◆ Data for this task
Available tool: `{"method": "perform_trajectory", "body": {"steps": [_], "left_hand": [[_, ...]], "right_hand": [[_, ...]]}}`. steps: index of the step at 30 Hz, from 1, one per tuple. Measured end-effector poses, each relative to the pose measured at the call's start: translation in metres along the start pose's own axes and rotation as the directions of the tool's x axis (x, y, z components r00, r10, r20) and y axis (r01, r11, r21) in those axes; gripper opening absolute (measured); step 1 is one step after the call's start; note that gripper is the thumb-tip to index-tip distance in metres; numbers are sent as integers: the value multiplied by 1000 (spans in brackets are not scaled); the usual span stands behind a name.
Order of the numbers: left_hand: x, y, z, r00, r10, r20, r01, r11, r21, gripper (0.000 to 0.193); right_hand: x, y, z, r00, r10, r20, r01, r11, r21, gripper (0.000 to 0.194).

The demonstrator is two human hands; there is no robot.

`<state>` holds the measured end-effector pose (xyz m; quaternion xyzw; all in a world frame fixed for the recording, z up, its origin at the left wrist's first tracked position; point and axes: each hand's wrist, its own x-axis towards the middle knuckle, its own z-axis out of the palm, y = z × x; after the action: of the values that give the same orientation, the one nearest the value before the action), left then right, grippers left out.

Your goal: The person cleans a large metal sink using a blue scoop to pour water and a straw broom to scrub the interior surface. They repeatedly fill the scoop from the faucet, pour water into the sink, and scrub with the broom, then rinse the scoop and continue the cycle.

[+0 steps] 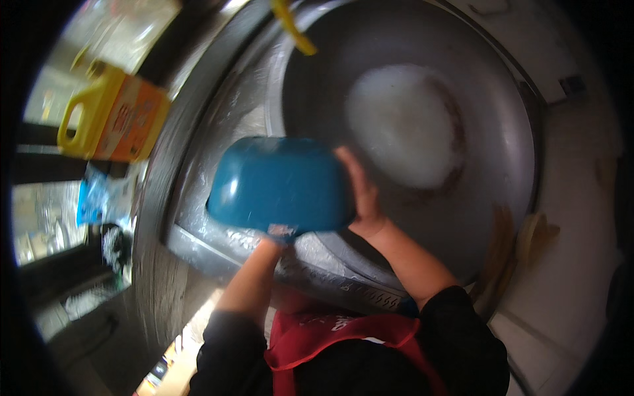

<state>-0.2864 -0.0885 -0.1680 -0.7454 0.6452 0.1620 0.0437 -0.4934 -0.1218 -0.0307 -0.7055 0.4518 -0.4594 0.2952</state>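
Observation:
A blue plastic basin [282, 185] is held up in front of me, over the metal stove top [218, 148] and the near-left edge of a large wok [490, 143]. Its smooth outer side faces me, so whatever may be inside is hidden. My right hand [365, 198] presses along the basin's right side with its fingers extended. Most of my left hand [272, 245] is hidden beneath the basin's near edge; only the wrist area shows. A whitish, cloudy patch [401, 123] covers the wok's bottom, with a brownish stain along its right side.
At the top, a yellow curved tube [294, 29] reaches over the wok's rim. To the left stand a yellow jug [116, 116] with an orange label, a clear-and-blue plastic bag [101, 198] and a metal scourer [114, 247]. Blurred wooden handles [500, 242] lean at the wok's right.

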Motion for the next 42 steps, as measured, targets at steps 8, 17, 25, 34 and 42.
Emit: {"method": "perform_trajectory", "body": {"steps": [8, 17, 25, 34, 42], "left_hand": [[-14, 13, -18, 922, 157, -353, -189, 980, -59, 53], [-8, 4, -1, 907, 219, -360, -198, 976, 95, 59], [-3, -11, 12, 851, 309, -425, -280, 951, 130, 53], [-8, 7, -4, 964, 76, -255, -65, 997, 52, 59], [-8, 9, -11, 968, -21, -250, -25, 984, -177, 53]], "right_hand": [[-20, 152, -129, 544, 653, -527, -589, 744, 316, 69], [-93, 355, -285, -26, 449, -893, -944, 284, 170, 79], [-98, 379, -187, 74, 979, -191, -481, 203, 853, 43], [-108, 317, -95, 340, 923, 181, -388, -38, 921, 8], [-51, 169, -62, 498, 786, 367, -614, 20, 789, 23]]}}
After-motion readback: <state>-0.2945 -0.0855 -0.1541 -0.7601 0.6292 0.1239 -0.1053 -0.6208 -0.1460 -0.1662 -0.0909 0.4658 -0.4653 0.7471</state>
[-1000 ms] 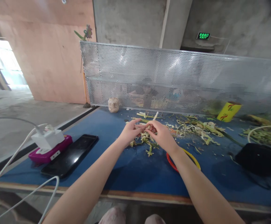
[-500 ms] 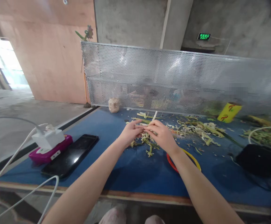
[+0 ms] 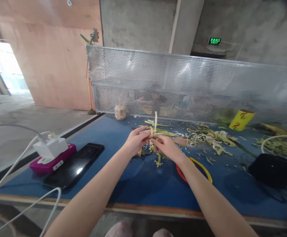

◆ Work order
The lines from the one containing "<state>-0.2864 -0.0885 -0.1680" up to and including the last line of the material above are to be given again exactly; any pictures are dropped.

◆ Answer box
<state>-0.2864 -0.0885 -0.1680 -0.7454 0.6452 0.1620 0.0437 -0.4934 -0.1218 -0.0307 -0.7055 0.4518 -0.4594 0.2952</state>
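Observation:
A blue plastic basin [282, 185] is held up in front of me, over the metal stove top [218, 148] and the near-left edge of a large wok [490, 143]. Its smooth outer side faces me, so whatever may be inside is hidden. My right hand [365, 198] presses along the basin's right side with its fingers extended. Most of my left hand [272, 245] is hidden beneath the basin's near edge; only the wrist area shows. A whitish, cloudy patch [401, 123] covers the wok's bottom, with a brownish stain along its right side.
At the top, a yellow curved tube [294, 29] reaches over the wok's rim. To the left stand a yellow jug [116, 116] with an orange label, a clear-and-blue plastic bag [101, 198] and a metal scourer [114, 247]. Blurred wooden handles [500, 242] lean at the wok's right.
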
Motion for the next 42 steps, as measured, targets at steps 8, 17, 25, 34 and 42.
Emit: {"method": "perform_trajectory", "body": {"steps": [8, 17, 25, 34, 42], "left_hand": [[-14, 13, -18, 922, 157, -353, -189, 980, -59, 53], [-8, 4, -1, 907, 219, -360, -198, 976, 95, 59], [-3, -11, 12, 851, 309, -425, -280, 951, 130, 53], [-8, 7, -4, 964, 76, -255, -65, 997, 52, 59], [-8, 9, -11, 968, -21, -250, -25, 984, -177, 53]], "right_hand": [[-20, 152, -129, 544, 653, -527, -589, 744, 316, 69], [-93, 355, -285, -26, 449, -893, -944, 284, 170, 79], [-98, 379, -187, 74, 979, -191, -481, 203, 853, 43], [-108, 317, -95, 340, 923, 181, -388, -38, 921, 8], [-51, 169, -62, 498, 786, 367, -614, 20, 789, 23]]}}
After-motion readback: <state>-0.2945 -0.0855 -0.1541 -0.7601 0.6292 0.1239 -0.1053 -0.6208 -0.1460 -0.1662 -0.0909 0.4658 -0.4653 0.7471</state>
[-1000 ms] 
[-500 ms] 
[+0 ms] 

The exercise requires nothing further.